The DTC Brands Going Wholesale Aren't Selling Out
Three years ago, if you told a DTC founder they should sell through retail, they'd look at you like you suggested putting their product on a folding table at a flea market. The whole identity of DTC was cutting out the middleman. Direct relationship with the customer. Own your data. Own your margins. Wholesale was what legacy brands did because they didn't know any better.
That era is over, and the founders who are still clinging to DTC purity are getting lapped by the ones who figured out that wholesale isn't the opposite of DTC — it's the next stage of it.
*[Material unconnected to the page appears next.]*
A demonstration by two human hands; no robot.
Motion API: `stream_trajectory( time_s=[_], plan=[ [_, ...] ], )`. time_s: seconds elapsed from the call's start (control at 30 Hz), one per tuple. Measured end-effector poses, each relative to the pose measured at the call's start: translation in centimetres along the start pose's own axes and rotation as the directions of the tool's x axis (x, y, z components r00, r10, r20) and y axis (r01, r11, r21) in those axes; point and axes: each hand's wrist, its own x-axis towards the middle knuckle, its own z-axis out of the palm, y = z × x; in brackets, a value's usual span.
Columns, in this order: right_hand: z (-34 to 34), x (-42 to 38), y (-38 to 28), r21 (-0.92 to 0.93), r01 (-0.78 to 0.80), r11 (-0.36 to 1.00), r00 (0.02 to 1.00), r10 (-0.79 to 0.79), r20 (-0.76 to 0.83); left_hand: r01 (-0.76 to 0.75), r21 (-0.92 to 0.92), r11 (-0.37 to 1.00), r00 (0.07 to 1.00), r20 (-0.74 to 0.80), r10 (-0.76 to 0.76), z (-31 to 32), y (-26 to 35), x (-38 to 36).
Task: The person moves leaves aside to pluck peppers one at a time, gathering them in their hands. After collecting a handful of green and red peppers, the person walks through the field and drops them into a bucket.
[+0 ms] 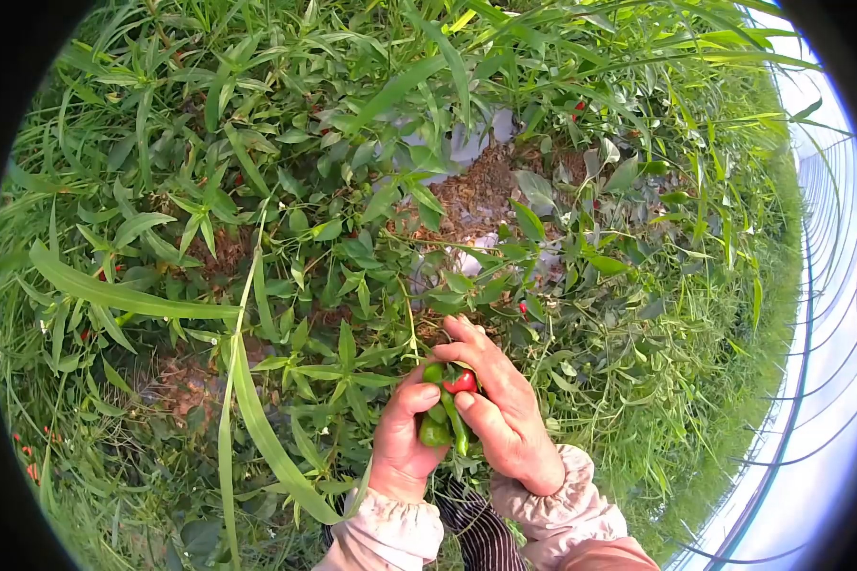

The math changed. Customer acquisition costs on Meta and Google have roughly tripled since 2020. iOS privacy changes gutted targeting. The average DTC brand is now spending $40-60 to acquire a customer who makes a $55 first purchase. Even with decent repeat rates, the payback period on paid acquisition has stretched past what most brands can fund. Meanwhile, a wholesale order to a retailer is essentially free customer acquisition. The retailer does the foot traffic, the merchandising, the checkout. You give up margin, but you gain volume and discovery at zero acquisition cost.
I've watched this play out across my portfolio in real time. A skincare brand I invested in was doing $3M a year purely DTC, spending about $90K a month on ads, with a blended CAC around $48. Their contribution margin after ad spend, shipping, and packaging was about 22%. Respectable but tight. They started wholesaling to a mid-size specialty retailer last year. They gave up 45% of retail price on the wholesale side — sounds painful until you look at the full picture.
The wholesale revenue had zero acquisition cost, zero shipping cost (the retailer handles that), and minimal packaging cost (bulk shippers, not individual branded boxes). Their contribution margin on wholesale was 38%. Higher than their DTC margin, on revenue they didn't have to spend a dollar to acquire. And here's the kicker — the retail presence drove a measurable increase in DTC sales. People discovered the product in-store, then went home and ordered directly from the website. Their DTC CAC actually dropped 15% after the wholesale launch because retail was generating organic awareness.
This isn't a new idea. What's new is that DTC founders are finally willing to do the math honestly instead of clinging to an ideology.
The ideology made sense in 2017. Facebook ads were cheap, DTC margins were fat, and you could build a $10M brand without touching retail. That world doesn't exist anymore. The founders who adapted are growing. The ones who didn't are stuck in a paid acquisition hamster wheel, spending more each month to maintain the same revenue.
The objection I hear most is about losing control of the customer relationship. And that's a real concern — when someone buys your product at a retailer, you don't get their email, you don't control the presentation, you don't own the data. But this framing misses what you gain. You gain reach into customer segments that would never find you online. You gain credibility — consumers trust products they can see and touch on a shelf. And you gain a diversified revenue stream that doesn't evaporate when Meta changes its algorithm.
The smartest brands are running a hybrid model. DTC for their core customers — the ones who already know the brand, subscribe, engage with emails. Wholesale for discovery and volume. The DTC side is where you build depth of relationship. The wholesale side is where you build breadth of awareness. They're complementary, not competing.
At Paking Duck, we've had to adapt to this shift. More of our clients are asking for packaging that works in both contexts — a branded box that's beautiful for DTC unboxing AND sturdy enough to survive retail shelf conditions with proper barcoding and retail-ready packaging requirements. It's a different design challenge. Retail packaging needs to sell from a shelf. DTC packaging needs to perform in someone's hands at home. The brands that get both right have a real edge.
One thing I'll push back on: wholesale isn't right for every brand at every stage. If you're doing under $1M in DTC revenue, you probably don't have the operational infrastructure to handle wholesale. Retailer purchase orders have strict compliance requirements — delivery windows, labeling specs, EDI integration, chargeback penalties for late or incorrect shipments. Get that stuff wrong and the retailer fines you or drops you. You need to be operationally buttoned up before you take on that complexity.
But if you're at $2M+ and your DTC growth has plateaued or your CAC is climbing, wholesale isn't selling out. It's growing up.